| Task description |
Output the complete listing exactly.

| Recorded data |
■ ■ ■ ■

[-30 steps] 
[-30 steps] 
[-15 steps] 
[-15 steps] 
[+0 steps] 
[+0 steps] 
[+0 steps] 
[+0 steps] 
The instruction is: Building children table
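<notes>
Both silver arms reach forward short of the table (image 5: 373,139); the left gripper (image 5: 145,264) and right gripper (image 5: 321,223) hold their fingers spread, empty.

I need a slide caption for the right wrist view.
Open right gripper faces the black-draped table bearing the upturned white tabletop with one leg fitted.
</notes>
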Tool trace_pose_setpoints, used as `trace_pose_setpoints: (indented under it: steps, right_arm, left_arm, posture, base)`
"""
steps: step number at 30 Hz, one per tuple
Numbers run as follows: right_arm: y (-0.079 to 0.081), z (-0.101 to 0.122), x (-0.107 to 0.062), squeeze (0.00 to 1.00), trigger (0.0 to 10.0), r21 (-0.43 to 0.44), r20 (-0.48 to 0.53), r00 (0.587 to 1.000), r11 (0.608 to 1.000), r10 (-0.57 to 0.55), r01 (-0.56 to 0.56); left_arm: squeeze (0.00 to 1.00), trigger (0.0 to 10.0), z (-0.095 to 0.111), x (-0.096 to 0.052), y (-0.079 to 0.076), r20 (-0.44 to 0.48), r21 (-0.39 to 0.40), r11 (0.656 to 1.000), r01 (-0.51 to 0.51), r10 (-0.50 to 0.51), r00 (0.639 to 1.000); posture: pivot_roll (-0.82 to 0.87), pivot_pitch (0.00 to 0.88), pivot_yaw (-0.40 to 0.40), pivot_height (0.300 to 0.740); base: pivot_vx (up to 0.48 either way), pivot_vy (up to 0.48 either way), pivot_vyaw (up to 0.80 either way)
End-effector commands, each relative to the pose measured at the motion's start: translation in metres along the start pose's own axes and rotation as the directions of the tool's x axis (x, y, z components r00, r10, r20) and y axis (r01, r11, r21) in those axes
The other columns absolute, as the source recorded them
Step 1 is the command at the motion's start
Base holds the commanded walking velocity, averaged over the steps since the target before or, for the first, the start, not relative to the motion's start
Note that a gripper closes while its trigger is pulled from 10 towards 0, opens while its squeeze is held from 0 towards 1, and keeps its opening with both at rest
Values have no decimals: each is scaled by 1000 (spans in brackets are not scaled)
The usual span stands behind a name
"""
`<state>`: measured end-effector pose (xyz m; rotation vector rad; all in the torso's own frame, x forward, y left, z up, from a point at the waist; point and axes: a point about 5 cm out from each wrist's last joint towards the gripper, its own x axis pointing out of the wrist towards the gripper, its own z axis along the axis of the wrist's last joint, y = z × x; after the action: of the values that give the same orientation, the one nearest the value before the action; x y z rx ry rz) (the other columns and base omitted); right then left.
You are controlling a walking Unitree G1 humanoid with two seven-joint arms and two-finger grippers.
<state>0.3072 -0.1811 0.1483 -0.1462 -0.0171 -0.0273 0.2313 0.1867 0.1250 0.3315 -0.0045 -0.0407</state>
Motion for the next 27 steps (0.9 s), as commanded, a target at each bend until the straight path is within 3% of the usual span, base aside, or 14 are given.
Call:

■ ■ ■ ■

| Solution to the exercise |
[-30 steps] 
[-30 steps] 
[-15 steps] 
[-15 steps] 
[+0 steps] 
[+0 steps] 
[+0 steps] 
[+0 steps] 
The instruction is: Building children table
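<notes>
Both silver arms reach forward short of the table (image 5: 373,139); the left gripper (image 5: 145,264) and right gripper (image 5: 321,223) hold their fingers spread, empty.

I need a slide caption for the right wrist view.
Open right gripper faces the black-draped table bearing the upturned white tabletop with one leg fitted.
</notes>
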Tool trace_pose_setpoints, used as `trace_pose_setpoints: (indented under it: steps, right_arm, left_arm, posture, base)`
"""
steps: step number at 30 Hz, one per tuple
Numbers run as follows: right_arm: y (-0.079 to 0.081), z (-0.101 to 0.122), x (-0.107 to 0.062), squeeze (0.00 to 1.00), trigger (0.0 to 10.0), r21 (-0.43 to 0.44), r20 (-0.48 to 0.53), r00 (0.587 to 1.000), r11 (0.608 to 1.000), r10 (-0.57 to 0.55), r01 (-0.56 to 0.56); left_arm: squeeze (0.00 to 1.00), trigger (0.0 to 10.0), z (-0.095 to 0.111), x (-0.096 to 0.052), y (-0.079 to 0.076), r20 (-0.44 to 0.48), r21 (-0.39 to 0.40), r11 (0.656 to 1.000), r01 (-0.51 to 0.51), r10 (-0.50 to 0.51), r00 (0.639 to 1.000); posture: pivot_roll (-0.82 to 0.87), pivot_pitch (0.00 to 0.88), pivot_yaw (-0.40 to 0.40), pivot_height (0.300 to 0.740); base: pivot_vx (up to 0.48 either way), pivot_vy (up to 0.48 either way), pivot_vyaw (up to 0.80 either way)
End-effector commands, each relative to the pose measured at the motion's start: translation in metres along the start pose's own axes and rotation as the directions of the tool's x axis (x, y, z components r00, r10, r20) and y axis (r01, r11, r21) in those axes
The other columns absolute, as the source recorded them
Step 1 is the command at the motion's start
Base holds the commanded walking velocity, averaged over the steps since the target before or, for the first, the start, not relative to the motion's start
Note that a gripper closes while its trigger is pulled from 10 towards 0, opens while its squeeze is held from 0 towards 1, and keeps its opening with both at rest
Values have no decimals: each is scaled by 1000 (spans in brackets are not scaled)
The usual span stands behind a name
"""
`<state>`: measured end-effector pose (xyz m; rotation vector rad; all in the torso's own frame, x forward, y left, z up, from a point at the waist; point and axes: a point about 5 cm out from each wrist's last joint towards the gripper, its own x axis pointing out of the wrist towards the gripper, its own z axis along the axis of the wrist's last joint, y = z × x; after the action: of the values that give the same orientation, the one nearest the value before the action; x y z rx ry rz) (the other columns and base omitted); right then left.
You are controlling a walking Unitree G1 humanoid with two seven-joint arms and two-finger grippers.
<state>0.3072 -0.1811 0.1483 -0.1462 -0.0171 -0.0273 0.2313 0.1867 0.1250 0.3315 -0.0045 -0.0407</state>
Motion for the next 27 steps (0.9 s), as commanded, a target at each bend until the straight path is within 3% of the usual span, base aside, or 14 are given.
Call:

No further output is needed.